▸ **AIM OF THE EXERCISE**
Below is a listing; transcribe it exactly but without any images.

▸ **DATA**
◆ ◆ ◆ ◆ ◆
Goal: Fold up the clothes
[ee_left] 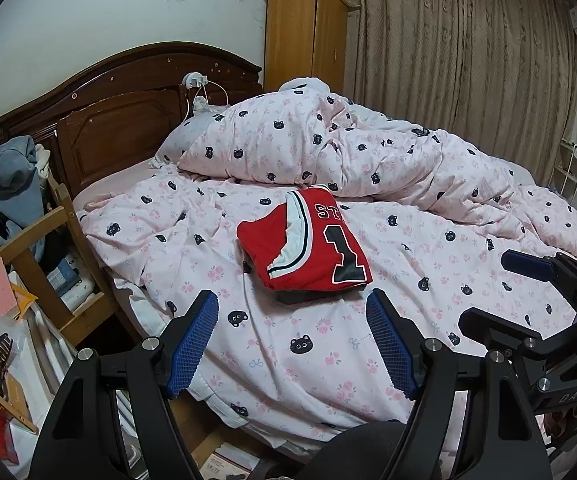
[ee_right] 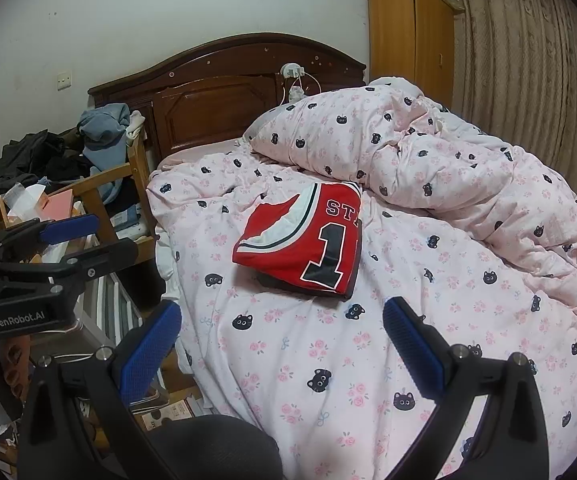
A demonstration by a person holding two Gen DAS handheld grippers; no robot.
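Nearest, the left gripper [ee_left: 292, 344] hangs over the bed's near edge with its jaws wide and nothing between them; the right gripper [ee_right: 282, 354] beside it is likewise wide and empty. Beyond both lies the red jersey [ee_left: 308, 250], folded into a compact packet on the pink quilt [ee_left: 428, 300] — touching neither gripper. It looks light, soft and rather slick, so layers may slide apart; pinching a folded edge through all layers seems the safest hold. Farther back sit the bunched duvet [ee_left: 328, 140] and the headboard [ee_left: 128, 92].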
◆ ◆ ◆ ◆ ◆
▸ **SOLUTION TO THE EXERCISE**
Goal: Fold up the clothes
[ee_left] 
[ee_right] 
A demonstration by a person holding two Gen DAS handheld grippers; no robot.
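Nearest, the left gripper [ee_left: 292, 344] hangs over the bed's near edge with its jaws wide and nothing between them; the right gripper [ee_right: 282, 354] beside it is likewise wide and empty. Beyond both lies the red jersey [ee_left: 308, 250], folded into a compact packet on the pink quilt [ee_left: 428, 300] — touching neither gripper. It looks light, soft and rather slick, so layers may slide apart; pinching a folded edge through all layers seems the safest hold. Farther back sit the bunched duvet [ee_left: 328, 140] and the headboard [ee_left: 128, 92].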

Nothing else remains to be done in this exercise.